Nom commercial : à protéger !

Le gouvernement et les acteurs institutionnels expliquent que l’enregistrement de la marque met son propriétaire à l’abri des désagréments notamment la concurrence déloyale.

La 21e édition de la Journée mondiale de la propreté intellectuelle célébrée hier, 26 avril 2021 sous le thème : « Propriété intellectuelle et PME : commercialisez vos idées » était une occasion pour le gouvernement d’inviter les responsables des Pme à enregistrer leur nom commercial auprès de l’Organisation africaine de la Propriétaire intellectuelle (OAPI). D’après le secrétaire d’Etat auprès du ministre en charge du développement technologique (Minmidt), Fuh Calistus Gentry, cette immatriculation est capitale, parce qu’elle permet aux responsables de ces entreprises de protéger leur entreprise, leur nom commercial et évite la confusion dans l’esprit des consommateurs. 
Malheureusement, les chiffres de dépôts de demande d’enregistrement des noms commerciaux au Cameroun ces dernières années sont très faibles. Selon le ministère en charge des PME, en 2019, sur plus de 14 000 entreprises recensées moins de 200 sont enregistrées. En effet, les chiffres parlent de 55 noms commerciaux enregistrés en 2019 et 166 en septembre 2020. « Pourtant l’enregistrement d’un nom commercial met son propriétaire à l’abri des désagréments, notamment la concurrence déloyale, contribue au développement économique de l’entreprise et fidélise la clientèle », explique le secrétaire d’Etat.
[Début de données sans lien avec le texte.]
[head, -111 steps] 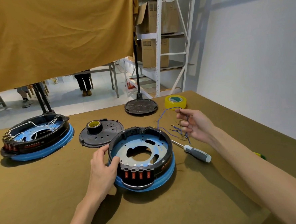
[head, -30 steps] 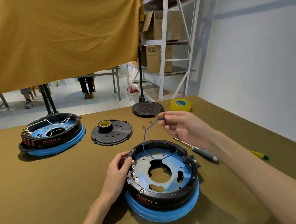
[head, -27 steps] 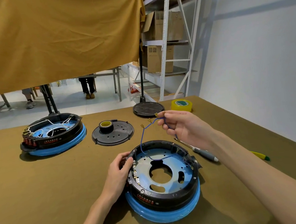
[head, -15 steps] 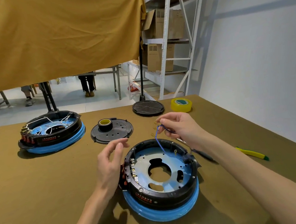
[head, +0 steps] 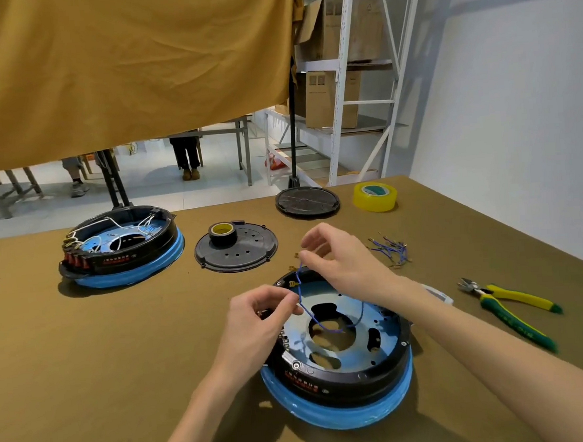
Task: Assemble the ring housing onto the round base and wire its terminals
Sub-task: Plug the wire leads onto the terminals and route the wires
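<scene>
bright even daylight, soft shadows, wide-angle bending at edges

Both hands crowd the far-left rim of the ring housing, the left hand at ten o'clock, the right hand at twelve, a blue wire strung between them and looping over the centre hole. That blocks any pass from above there. The near rim at six o'clock lies open, with bare table stretching out to nine o'clock. At three o'clock the pliers lie in the way; at one o'clock, a loose wire bundle. At eleven o'clock sits the black cover plate carrying a tape roll.
</scene>
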The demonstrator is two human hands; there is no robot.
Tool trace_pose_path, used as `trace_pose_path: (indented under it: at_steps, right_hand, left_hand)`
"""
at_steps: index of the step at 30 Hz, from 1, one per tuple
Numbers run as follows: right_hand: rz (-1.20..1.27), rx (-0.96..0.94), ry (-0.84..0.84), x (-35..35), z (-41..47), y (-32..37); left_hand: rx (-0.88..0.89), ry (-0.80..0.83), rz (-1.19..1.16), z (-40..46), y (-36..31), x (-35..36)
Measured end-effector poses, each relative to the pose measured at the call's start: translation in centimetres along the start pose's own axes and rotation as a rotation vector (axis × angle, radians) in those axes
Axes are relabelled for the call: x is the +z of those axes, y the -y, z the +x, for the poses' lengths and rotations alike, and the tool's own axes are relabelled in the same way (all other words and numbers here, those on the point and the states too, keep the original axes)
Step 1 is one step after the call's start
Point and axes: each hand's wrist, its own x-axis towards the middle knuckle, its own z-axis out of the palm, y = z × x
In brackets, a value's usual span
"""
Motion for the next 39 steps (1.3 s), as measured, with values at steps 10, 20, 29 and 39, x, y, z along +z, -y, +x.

D’où ce séminaire de sensibilisation organisé en marge de la Journée mondiale de la propriété intellectuelle à l’intention des responsables des PME. 
Jean-Baptiste Noel Wago, directeur général adjoint de l’OAPI a indiqué que pour cette édition, un accent particulier a été mis sur les noms commerciaux parce que le tissu économique des pays africains est constitué en majorité de PME. Et le plus souvent, les responsables exploitent leur établissement sans en protéger le nom. Malheureusement, il arrive que d’autres entreprises utilisent ce nom pour la même activité, semant la confusion. Il précise que même si le taux d’enregistrement est très faible au Cameroun, le pays reste pour l’heure, le deuxième où on enregistre plus de dépôts en termes de noms commerciaux, après le Sénégal.